Repeat the listing exactly. Do not carry over any pictures.
**** Supplied data ****
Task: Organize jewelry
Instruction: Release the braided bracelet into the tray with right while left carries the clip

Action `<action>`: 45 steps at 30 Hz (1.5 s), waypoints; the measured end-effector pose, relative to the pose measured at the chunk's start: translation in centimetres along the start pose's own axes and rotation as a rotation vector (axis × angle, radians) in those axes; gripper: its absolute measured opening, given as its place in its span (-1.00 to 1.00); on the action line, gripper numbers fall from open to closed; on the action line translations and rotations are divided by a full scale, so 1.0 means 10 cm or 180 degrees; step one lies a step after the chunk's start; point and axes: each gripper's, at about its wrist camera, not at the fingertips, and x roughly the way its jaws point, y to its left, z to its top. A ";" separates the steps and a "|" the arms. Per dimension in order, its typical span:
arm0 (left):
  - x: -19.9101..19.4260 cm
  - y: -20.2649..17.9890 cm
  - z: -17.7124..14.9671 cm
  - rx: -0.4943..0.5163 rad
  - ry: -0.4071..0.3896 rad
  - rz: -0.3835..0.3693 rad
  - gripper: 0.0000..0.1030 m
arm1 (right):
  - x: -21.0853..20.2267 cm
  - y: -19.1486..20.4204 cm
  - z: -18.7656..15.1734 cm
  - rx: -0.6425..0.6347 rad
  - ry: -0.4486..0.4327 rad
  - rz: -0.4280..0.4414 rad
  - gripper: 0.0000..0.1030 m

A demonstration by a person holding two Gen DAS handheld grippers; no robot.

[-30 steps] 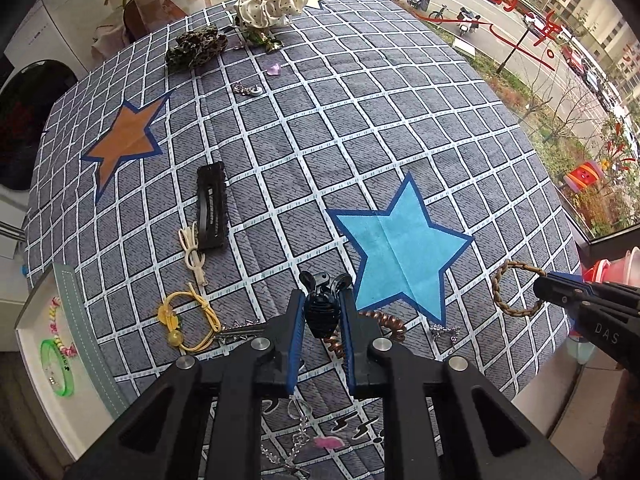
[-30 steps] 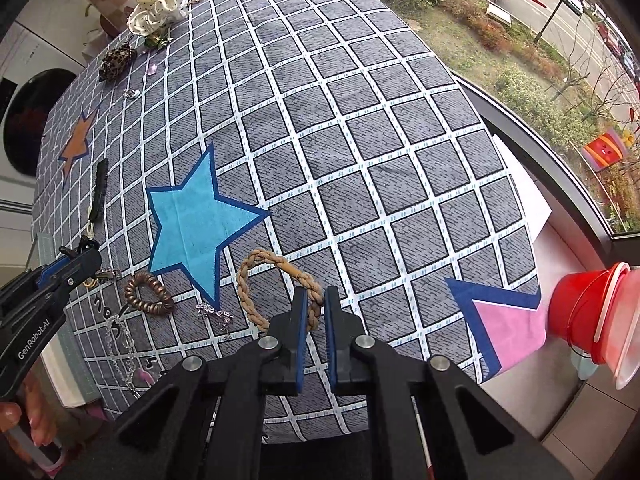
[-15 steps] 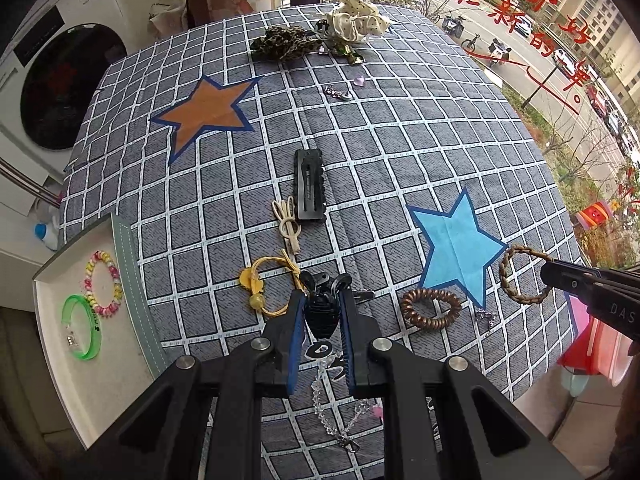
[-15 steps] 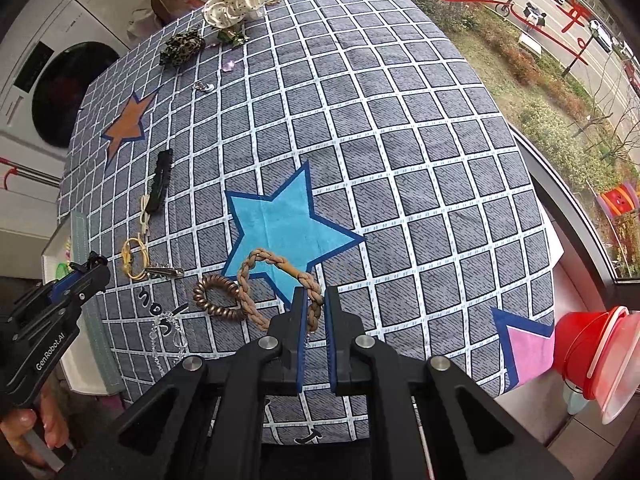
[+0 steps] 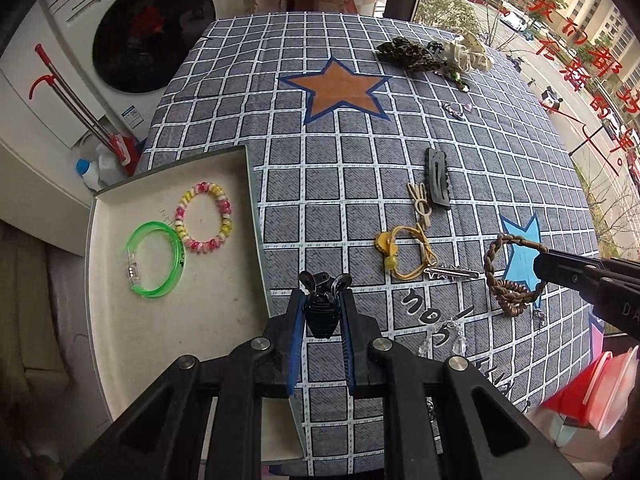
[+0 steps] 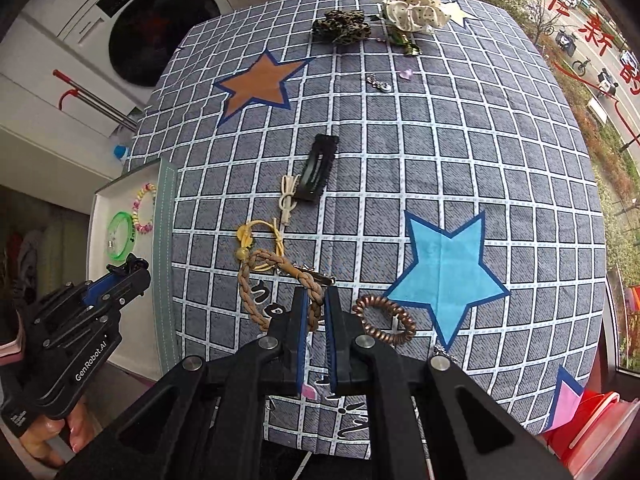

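Observation:
My left gripper [image 5: 322, 306] is shut on a black claw hair clip [image 5: 320, 308] and holds it above the right rim of the white tray [image 5: 132, 344]. The tray holds a green bangle [image 5: 154, 258] and a pink-yellow bead bracelet [image 5: 204, 218]. My right gripper [image 6: 316, 304] is shut on a braided brown bracelet [image 6: 256, 296], lifted above the checked cloth. That bracelet also shows in the left wrist view [image 5: 498, 276], with the right gripper [image 5: 540, 268].
On the cloth lie a copper coil tie [image 6: 384, 320], a yellow hair tie [image 6: 260, 240], a silver clip [image 5: 452, 272], a black snap clip [image 6: 318, 168], a cream clip [image 6: 288, 198], scrunchies [image 6: 412, 8] at the far edge. A red container [image 5: 592, 396] stands right. A washing machine [image 5: 152, 28] is behind.
Both grippers have swung left with their loads. The left gripper with the claw clip now hangs at the tray's rim; the braided bracelet has moved from the blue star toward the yellow tie.

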 end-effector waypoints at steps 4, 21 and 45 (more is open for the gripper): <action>0.00 0.34 -0.10 -0.0221 0.0016 0.0098 -0.54 | 0.10 0.38 0.08 -0.0237 0.0055 0.0115 -0.83; 0.34 1.48 -0.51 -0.0880 0.0260 0.0466 -0.54 | 0.68 1.81 0.21 -0.1135 0.0365 0.0378 -0.83; 0.75 1.73 -0.33 -0.0897 0.0379 0.0552 -0.54 | 1.56 2.26 0.35 -0.1624 0.0775 -0.0009 -0.81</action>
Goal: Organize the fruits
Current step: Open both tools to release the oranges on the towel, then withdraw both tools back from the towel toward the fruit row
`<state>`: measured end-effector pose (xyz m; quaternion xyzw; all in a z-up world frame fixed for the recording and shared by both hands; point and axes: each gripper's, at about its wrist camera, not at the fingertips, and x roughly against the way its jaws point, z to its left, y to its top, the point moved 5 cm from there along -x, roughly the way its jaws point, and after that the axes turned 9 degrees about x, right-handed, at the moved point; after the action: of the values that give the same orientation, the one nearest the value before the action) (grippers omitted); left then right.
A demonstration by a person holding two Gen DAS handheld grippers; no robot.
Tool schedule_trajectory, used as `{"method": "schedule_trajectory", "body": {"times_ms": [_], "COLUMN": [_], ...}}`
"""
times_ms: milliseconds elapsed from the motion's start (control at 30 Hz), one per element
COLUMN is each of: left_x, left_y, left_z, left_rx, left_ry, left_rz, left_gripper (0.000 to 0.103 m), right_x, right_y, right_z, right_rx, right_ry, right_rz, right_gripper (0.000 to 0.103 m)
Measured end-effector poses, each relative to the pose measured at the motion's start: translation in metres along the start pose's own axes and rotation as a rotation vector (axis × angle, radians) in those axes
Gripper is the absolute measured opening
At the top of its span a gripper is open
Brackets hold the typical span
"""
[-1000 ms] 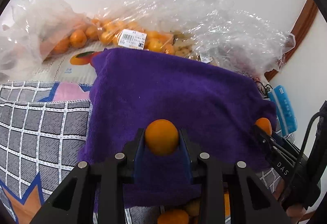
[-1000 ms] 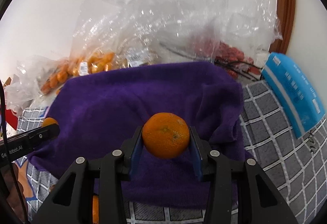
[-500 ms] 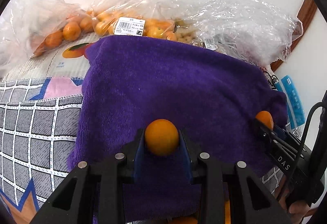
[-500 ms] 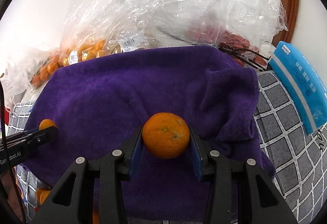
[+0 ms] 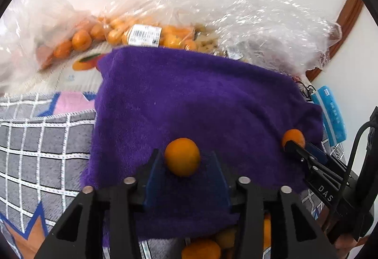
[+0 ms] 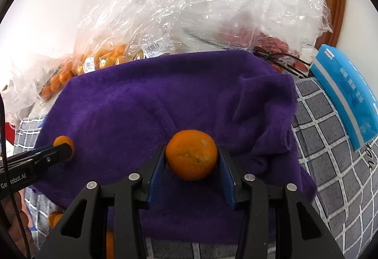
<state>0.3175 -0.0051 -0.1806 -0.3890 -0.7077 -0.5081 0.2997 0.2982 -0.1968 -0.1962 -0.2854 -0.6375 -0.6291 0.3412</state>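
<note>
A purple towel [image 5: 200, 105] lies spread on the checked cloth; it also shows in the right wrist view [image 6: 153, 105]. My left gripper [image 5: 183, 164] has its jaws apart, and a small orange [image 5: 182, 156] rests on the towel between them with gaps on both sides. My right gripper [image 6: 191, 162] has its jaws slightly apart around a larger orange [image 6: 191, 158] that sits on the towel. Each gripper with its orange shows in the other's view, the right one [image 5: 293, 138] and the left one [image 6: 63, 144].
Clear plastic bags [image 5: 212, 11] with small oranges [image 5: 81, 39] lie behind the towel against the wall. A blue packet [image 6: 347, 93] lies at the right. More loose oranges [image 5: 200, 249] sit at the near edge under my left gripper. A grey checked cloth [image 5: 35, 141] covers the surface.
Both grippers moved forward and down over the towel. Both have opened, the left wider than the right, and each orange now rests on the towel.
</note>
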Motion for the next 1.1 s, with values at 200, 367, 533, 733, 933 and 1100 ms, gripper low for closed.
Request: {"method": "schedule_trajectory", "body": {"times_ms": [200,367,533,733,933,1100], "left_x": [0.028,0.051,0.076,0.101,0.125,0.132], "left_y": [-0.007,-0.020,-0.037,-0.058,-0.079,-0.093], "left_z": [-0.012,-0.015,-0.011,-0.003,0.000,0.006], "left_rx": [-0.025,-0.039,-0.034,-0.007,0.000,0.000], "left_ry": [-0.004,0.017,0.034,0.027,0.016,0.053], "left_rz": [-0.048,-0.082,-0.107,-0.096,-0.129,-0.142], "left_gripper": [0.051,0.051,0.051,0.050,0.050,0.050], "right_x": [0.034,0.058,0.079,0.118,0.147,0.157], "right_y": [-0.001,-0.007,-0.018,-0.030,-0.048,-0.063], "right_z": [0.005,0.015,0.016,0.015,0.022,0.021], "right_rx": [0.022,0.069,0.061,0.073,0.102,0.096], "right_ry": [-0.052,-0.050,-0.040,-0.108,-0.117,-0.128], "right_rz": [-0.056,-0.078,-0.077,-0.127,-0.176,-0.193], "right_gripper": [0.053,0.053,0.053,0.053,0.054,0.060]}}
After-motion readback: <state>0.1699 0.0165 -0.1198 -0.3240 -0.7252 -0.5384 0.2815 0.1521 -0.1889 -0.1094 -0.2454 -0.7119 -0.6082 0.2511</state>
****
Solved problem.
Task: Organize jewelry
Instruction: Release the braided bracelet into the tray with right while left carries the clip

Action `<action>`: 45 steps at 30 Hz (1.5 s), waypoints; the measured end-effector pose, relative to the pose measured at the chunk's start: translation in centimetres along the start pose's own axes and rotation as a rotation vector (axis × angle, radians) in those axes; gripper: its absolute measured opening, given as its place in its span (-1.00 to 1.00); on the action line, gripper numbers fall from open to closed; on the action line translations and rotations are divided by a full scale, so 1.0 means 10 cm or 180 degrees; step one lies a step after the chunk's start; point and axes: each gripper's, at about its wrist camera, not at the fingertips, and x roughly the way its jaws point, y to its left, z to its top. A ";" separates the steps and a "|" the arms. Per dimension in order, its typical span:
arm0 (left):
  - x: -19.9101..19.4260 cm
  - y: -20.2649..17.9890 cm
  - z: -17.7124..14.9671 cm
  - rx: -0.4943..0.5163 rad
  - ry: -0.4071..0.3896 rad
  - rz: -0.3835..0.3693 rad
  - gripper: 0.0000..0.1030 m
arm1 (right):
  - x: -21.0853..20.2267 cm
  - y: -19.1486..20.4204 cm
  - z: -18.7656..15.1734 cm
  - rx: -0.6425..0.6347 rad
  - ry: -0.4486..0.4327 rad
  - rz: -0.4280..0.4414 rad
  - gripper: 0.0000..0.1030 m

A demonstration by a person holding two Gen DAS handheld grippers; no robot.

[-30 steps] 
[-30 steps] 
[-15 steps] 
[-15 steps] 
[+0 steps] 
[+0 steps] 

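Observation:
My left gripper [image 5: 322, 306] is shut on a black claw hair clip [image 5: 320, 308] and holds it above the right rim of the white tray [image 5: 132, 344]. The tray holds a green bangle [image 5: 154, 258] and a pink-yellow bead bracelet [image 5: 204, 218]. My right gripper [image 6: 316, 304] is shut on a braided brown bracelet [image 6: 256, 296], lifted above the checked cloth. That bracelet also shows in the left wrist view [image 5: 498, 276], with the right gripper [image 5: 540, 268].
On the cloth lie a copper coil tie [image 6: 384, 320], a yellow hair tie [image 6: 260, 240], a silver clip [image 5: 452, 272], a black snap clip [image 6: 318, 168], a cream clip [image 6: 288, 198], scrunchies [image 6: 412, 8] at the far edge. A red container [image 5: 592, 396] stands right. A washing machine [image 5: 152, 28] is behind.
Both grippers have swung left with their loads. The left gripper with the claw clip now hangs at the tray's rim; the braided bracelet has moved from the blue star toward the yellow tie.
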
 end-effector waypoints at steps 4, 21 and 45 (more is open for the gripper): <action>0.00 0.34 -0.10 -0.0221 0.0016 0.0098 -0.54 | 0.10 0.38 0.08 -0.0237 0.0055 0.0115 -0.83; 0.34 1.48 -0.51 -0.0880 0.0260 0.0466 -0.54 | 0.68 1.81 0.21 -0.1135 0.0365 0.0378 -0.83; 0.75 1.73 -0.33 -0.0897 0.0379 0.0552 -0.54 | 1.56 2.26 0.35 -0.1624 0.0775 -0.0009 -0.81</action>
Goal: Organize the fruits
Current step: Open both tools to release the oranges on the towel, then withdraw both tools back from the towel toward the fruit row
`<state>`: measured end-effector pose (xyz m; quaternion xyzw; all in a z-up world frame fixed for the recording and shared by both hands; point and axes: each gripper's, at about its wrist camera, not at the fingertips, and x roughly against the way its jaws point, z to its left, y to its top, the point moved 5 cm from there along -x, roughly the way its jaws point, and after that the axes turned 9 degrees about x, right-handed, at the moved point; after the action: of the values that give the same orientation, the one nearest the value before the action) (grippers omitted); left then right.
A demonstration by a person holding two Gen DAS handheld grippers; no robot.
Tool schedule_trajectory, used as `{"method": "schedule_trajectory", "body": {"times_ms": [_], "COLUMN": [_], ...}}`
"""
times_ms: milliseconds elapsed from the motion's start (control at 30 Hz), one per element
COLUMN is each of: left_x, left_y, left_z, left_rx, left_ry, left_rz, left_gripper (0.000 to 0.103 m), right_x, right_y, right_z, right_rx, right_ry, right_rz, right_gripper (0.000 to 0.103 m)
Measured end-effector poses, each relative to the pose measured at the motion's start: translation in metres along the start pose's own axes and rotation as a rotation vector (axis × angle, radians) in those axes
Gripper is the absolute measured opening
At the top of its span a gripper is open
Brackets hold the typical span
"""
[-1000 ms] 
[-1000 ms] 
[-500 ms] 
[-500 ms] 
[+0 ms] 
[+0 ms] 
<state>0.3175 -0.0051 -0.1806 -0.3890 -0.7077 -0.5081 0.2997 0.2982 -0.1968 -0.1962 -0.2854 -0.6375 -0.6291 0.3412</state>
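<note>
A purple towel [image 5: 200, 105] lies spread on the checked cloth; it also shows in the right wrist view [image 6: 153, 105]. My left gripper [image 5: 183, 164] has its jaws apart, and a small orange [image 5: 182, 156] rests on the towel between them with gaps on both sides. My right gripper [image 6: 191, 162] has its jaws slightly apart around a larger orange [image 6: 191, 158] that sits on the towel. Each gripper with its orange shows in the other's view, the right one [image 5: 293, 138] and the left one [image 6: 63, 144].
Clear plastic bags [image 5: 212, 11] with small oranges [image 5: 81, 39] lie behind the towel against the wall. A blue packet [image 6: 347, 93] lies at the right. More loose oranges [image 5: 200, 249] sit at the near edge under my left gripper. A grey checked cloth [image 5: 35, 141] covers the surface.
Both grippers moved forward and down over the towel. Both have opened, the left wider than the right, and each orange now rests on the towel.
</note>
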Motion for the next 1.1 s, with values at 200, 367, 533, 733, 933 and 1100 ms, gripper low for closed.
Request: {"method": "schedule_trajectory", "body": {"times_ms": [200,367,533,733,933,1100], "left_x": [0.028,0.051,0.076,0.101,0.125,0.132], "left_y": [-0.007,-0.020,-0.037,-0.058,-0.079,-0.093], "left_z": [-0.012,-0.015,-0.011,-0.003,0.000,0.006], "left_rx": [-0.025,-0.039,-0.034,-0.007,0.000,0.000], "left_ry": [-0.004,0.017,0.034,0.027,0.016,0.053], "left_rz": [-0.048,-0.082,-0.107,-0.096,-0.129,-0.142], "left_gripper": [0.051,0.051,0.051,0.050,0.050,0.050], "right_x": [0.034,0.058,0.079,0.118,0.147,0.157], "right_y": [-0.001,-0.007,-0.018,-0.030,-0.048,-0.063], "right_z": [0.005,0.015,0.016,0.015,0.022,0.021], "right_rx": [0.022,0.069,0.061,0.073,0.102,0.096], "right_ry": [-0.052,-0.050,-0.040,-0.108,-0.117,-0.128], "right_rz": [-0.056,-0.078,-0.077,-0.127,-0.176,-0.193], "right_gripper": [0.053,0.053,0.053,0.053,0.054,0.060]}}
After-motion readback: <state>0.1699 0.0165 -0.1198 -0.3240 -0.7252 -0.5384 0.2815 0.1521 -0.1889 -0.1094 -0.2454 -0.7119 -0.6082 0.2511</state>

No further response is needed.